Filter out every line below that lacks "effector", and copy the rest.

_ _ _

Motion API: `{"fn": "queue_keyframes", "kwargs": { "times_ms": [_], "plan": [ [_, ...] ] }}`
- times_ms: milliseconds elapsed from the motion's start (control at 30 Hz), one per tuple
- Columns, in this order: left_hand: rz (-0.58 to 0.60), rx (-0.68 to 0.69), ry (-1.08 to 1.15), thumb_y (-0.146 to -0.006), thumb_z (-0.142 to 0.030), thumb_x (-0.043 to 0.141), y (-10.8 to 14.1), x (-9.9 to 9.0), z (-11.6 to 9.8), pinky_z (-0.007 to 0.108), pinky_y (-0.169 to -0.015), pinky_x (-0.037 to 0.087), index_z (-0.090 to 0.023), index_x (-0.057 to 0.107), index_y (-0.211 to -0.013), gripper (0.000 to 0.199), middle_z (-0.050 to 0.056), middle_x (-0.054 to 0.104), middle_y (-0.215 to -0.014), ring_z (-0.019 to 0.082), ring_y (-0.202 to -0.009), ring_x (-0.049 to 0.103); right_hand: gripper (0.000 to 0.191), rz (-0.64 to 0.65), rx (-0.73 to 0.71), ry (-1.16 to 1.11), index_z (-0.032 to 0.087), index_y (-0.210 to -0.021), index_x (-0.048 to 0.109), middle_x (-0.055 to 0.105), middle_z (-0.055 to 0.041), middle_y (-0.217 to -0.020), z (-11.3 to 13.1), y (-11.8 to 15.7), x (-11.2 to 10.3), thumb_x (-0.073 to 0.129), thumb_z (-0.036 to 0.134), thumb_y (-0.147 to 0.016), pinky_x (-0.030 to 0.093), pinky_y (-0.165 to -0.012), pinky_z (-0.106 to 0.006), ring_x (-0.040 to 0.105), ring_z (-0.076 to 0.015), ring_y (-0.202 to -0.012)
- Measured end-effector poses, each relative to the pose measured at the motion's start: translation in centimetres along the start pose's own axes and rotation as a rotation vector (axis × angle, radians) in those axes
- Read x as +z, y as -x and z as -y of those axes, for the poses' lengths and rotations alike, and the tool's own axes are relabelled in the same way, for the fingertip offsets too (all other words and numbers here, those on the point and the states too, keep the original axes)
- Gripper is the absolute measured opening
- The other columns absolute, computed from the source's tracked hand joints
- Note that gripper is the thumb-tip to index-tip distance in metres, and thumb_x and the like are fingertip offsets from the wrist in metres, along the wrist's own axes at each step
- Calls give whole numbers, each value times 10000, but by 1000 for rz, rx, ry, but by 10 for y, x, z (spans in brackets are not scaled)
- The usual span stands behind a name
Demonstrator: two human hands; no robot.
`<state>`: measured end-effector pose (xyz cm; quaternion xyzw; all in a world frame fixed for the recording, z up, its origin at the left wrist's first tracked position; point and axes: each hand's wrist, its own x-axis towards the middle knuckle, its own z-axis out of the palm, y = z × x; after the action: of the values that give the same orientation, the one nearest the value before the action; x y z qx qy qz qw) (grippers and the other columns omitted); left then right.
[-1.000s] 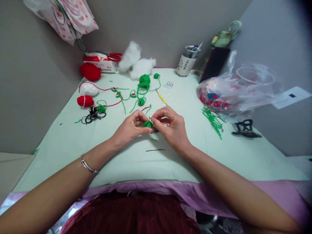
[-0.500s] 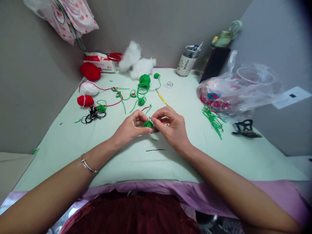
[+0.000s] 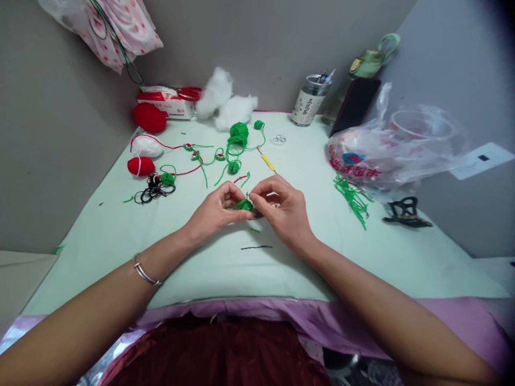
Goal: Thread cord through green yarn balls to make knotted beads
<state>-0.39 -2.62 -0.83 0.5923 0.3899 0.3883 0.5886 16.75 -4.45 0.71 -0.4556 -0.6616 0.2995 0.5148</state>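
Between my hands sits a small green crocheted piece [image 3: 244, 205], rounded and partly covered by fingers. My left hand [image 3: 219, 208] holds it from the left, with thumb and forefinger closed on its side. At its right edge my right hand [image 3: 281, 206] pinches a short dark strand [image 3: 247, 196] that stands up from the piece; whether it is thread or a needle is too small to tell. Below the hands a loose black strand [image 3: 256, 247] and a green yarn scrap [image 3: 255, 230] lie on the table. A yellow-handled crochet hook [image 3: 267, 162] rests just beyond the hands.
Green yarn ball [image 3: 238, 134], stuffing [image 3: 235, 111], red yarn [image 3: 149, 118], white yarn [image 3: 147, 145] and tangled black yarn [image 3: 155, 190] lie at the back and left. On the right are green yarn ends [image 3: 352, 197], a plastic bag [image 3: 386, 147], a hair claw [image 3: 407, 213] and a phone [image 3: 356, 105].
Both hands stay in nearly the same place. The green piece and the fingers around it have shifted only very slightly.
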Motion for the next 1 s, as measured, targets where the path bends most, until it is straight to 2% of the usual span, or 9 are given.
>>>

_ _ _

▶ WRITTEN ANSWER
- Measured end-effector poses, each relative to the pose measured at the motion's start: translation in centimetres along the start pose's own axes and rotation as a rotation vector (axis × angle, radians) in those axes
`<state>`: measured end-effector pose (xyz cm; quaternion xyzw; all in a world frame fixed for the recording, z up, its origin at the left wrist's first tracked position; point and axes: each hand's wrist, its own x-axis towards the middle knuckle, its own z-axis out of the palm, y = z × x; after the action: of the values that give the same orientation, the one nearest the value before the action; x y z qx qy qz qw) (grippers and the other columns omitted); left then right.

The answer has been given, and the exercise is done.